×
Welkom Reisverslagen Reizen Boeken Blog Anders Reizen Contact

Fietsvakantie Oost-Polen

Door natuurgebieden van Gdansk naar Krakau

Reisverslag: Dick Hagen
Foto's: Dick Hagen

Fietstocht van Gdansk naar Frombork aan de kust. Terug naar Elblag voor een boottocht over het Elblagkanaal naar Buczyniec. Fietsen via de Mazurische meren en de moerassen en bossen van Biebrzanski Nationaal Park naar Bialowieza Nationaal Park, met het oerbos en de wisenten. Tot slot via de historische stad Lublin afzakken naar Krakau, de oude hoofdstad van Polen.

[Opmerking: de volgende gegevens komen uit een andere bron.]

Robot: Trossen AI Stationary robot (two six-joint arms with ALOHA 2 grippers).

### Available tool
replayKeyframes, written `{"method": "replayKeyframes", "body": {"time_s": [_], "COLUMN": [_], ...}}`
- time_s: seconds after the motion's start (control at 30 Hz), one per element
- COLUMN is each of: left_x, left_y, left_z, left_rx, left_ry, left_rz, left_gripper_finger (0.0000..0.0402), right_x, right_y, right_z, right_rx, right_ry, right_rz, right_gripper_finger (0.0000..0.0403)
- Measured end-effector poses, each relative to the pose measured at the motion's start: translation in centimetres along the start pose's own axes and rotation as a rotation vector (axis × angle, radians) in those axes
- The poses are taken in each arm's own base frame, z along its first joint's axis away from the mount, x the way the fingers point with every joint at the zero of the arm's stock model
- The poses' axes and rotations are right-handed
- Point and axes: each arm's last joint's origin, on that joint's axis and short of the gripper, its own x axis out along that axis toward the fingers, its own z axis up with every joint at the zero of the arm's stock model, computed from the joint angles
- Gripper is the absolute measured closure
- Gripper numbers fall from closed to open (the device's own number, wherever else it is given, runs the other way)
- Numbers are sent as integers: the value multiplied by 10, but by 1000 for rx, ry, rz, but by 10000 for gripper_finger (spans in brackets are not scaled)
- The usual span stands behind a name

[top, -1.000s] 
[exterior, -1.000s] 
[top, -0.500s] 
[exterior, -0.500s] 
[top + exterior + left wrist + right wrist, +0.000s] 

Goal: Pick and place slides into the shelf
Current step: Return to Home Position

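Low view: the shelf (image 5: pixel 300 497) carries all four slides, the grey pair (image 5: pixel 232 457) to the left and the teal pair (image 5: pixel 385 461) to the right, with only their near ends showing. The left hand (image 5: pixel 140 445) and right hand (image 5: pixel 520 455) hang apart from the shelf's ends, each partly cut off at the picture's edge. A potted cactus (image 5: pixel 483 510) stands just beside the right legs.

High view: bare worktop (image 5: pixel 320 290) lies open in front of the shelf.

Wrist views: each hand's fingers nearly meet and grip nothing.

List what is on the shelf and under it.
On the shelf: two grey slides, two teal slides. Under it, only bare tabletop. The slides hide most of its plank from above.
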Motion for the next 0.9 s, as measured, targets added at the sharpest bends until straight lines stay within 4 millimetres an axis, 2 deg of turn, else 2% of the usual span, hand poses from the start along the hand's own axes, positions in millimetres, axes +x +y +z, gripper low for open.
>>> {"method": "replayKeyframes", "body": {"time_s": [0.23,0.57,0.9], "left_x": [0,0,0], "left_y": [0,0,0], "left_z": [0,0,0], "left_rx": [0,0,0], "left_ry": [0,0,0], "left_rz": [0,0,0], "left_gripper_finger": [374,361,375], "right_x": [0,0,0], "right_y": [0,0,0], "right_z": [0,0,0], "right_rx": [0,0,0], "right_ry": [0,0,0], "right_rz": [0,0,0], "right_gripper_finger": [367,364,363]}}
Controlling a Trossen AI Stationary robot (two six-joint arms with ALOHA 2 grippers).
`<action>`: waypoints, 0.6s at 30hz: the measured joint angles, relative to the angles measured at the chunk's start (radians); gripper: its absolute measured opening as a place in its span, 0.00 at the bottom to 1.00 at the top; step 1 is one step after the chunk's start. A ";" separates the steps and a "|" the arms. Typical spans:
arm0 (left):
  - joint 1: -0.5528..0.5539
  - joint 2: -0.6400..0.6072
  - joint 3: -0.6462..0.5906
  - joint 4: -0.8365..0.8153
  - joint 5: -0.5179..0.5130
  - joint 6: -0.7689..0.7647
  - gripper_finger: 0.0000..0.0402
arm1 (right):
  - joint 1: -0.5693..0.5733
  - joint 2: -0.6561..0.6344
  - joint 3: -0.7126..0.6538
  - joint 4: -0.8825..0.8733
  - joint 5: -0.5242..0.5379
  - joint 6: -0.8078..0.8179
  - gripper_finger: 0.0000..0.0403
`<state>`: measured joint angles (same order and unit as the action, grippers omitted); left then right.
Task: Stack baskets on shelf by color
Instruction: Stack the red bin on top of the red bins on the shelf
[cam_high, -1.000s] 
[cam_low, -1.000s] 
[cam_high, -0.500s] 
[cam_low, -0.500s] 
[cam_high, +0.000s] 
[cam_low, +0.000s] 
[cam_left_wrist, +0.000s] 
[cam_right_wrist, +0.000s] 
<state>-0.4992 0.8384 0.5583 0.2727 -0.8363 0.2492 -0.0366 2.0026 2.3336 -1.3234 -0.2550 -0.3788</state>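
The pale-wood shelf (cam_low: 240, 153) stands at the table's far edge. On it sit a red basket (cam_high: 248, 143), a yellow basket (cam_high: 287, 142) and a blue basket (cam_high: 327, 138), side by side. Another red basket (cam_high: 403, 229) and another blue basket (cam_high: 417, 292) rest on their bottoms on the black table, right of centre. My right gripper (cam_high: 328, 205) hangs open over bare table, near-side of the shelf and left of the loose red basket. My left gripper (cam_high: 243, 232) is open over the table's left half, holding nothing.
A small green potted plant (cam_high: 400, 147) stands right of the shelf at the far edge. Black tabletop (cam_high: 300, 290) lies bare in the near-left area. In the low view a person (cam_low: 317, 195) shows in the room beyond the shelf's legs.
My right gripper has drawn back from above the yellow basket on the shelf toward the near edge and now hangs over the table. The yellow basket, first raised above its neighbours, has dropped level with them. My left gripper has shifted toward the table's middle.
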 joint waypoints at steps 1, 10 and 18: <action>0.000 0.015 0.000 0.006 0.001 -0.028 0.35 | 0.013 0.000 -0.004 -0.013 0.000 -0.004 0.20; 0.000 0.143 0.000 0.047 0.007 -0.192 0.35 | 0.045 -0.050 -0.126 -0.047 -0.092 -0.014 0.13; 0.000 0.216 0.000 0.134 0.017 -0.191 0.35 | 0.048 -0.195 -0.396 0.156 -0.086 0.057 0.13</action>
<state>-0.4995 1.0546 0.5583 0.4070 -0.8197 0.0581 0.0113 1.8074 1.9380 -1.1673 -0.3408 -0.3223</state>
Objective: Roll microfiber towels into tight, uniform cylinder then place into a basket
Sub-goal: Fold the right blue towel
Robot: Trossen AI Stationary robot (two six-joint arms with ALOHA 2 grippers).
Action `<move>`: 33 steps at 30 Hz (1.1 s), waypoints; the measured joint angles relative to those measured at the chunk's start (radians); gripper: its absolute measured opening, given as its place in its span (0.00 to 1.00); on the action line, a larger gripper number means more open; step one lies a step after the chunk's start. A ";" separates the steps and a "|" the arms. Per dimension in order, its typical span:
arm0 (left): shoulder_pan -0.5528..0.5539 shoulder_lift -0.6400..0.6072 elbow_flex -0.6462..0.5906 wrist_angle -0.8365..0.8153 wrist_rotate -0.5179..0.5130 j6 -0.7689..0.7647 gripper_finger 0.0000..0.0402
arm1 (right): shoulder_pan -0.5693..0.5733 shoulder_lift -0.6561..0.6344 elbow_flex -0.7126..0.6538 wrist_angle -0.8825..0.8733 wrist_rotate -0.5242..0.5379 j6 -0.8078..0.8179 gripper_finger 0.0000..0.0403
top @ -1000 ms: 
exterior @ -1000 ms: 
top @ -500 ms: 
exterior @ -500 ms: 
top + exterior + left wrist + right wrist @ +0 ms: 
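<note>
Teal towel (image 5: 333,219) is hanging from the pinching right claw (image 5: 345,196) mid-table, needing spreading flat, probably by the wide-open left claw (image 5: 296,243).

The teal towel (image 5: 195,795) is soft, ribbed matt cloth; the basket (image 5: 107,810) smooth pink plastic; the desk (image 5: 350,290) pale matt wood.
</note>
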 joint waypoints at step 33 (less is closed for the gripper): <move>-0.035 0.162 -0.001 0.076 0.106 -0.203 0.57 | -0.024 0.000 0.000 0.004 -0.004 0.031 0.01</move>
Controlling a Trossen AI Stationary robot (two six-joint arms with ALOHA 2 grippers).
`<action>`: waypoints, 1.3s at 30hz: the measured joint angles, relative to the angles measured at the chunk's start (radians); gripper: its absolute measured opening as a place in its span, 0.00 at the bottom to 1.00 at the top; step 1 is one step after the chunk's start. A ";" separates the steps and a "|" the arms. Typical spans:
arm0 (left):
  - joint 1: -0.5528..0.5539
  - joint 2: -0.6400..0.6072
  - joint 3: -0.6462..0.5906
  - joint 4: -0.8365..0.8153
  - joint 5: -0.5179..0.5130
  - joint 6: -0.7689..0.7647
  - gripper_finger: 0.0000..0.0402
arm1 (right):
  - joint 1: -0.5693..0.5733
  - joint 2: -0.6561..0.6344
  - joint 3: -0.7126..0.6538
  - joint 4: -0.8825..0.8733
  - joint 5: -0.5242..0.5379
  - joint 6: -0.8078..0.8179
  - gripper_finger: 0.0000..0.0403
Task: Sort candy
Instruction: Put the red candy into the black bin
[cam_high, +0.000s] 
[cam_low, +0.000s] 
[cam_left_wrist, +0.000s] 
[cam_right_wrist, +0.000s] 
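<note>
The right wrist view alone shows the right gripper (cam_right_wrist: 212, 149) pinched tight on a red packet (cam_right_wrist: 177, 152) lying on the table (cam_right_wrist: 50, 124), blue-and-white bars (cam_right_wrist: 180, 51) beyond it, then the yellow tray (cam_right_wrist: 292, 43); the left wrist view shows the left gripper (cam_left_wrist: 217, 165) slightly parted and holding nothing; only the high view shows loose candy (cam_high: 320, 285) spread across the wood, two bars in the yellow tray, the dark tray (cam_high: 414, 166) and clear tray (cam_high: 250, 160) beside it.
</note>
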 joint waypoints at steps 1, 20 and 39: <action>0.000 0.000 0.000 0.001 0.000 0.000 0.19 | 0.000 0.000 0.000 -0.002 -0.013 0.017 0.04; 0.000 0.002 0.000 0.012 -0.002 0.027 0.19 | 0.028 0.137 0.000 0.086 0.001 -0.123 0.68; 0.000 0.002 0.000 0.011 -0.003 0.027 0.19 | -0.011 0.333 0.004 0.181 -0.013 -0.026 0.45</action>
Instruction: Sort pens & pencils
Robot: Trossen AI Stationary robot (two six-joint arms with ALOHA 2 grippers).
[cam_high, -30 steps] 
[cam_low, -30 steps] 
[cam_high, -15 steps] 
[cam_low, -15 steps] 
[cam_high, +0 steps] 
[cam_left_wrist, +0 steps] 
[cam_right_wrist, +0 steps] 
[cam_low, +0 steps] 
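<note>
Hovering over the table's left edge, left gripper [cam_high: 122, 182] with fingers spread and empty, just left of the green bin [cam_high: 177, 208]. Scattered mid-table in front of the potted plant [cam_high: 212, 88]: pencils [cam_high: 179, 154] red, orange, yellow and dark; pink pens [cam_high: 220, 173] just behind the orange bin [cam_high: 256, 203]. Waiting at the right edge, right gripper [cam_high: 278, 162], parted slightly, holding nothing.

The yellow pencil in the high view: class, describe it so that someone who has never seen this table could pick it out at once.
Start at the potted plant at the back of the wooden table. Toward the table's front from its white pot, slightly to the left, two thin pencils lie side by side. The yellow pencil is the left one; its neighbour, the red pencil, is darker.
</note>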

Via een Pools personenvervoerbedrijf kan ik voor een prikje met een Ford Transit mee van Oldenburg naar Gdansk. Ik moet dus zorgen op tijd in Oldenburg te komen. Dat kun je fietsen, maar de trein is comfortabeler. Overstappen in Osnabrück en met NordWestBahn naar Oldenburg. Daar komt het busje mij op de afgesproken tijd oppikken, waarna we nog Bremen en Hamburg aandoen om meer passagiers mee te nemen. Mijn fiets gaat op het dak.

Gdansk

Oude Hanzestad vol poorten en historische gebouwen

‘s Ochtends om vijf uur word ik als laatste afgezet op een adres dat het Poolse vervoerbedrijf voor mij heeft geregeld. Dat ligt ongeveer 30 minuten lopen van het centrum van Gdansk. Na een paar uurtjes slaap besluit ik naar Glowne Miasto, de oude stad, te wandelen. Glowne Miasto is een plaatje.

De kraanpoort Brama Zuraw valt direct op. Deze is gebouwd met een dubbele functie, als verdedigingswerk en voor het laden en lossen van schepen. Gdansk is een oude Hanzestad.

Ook vanaf de Mariakerk met meer dan 500 treden (pfff) is Gdansk overweldigend.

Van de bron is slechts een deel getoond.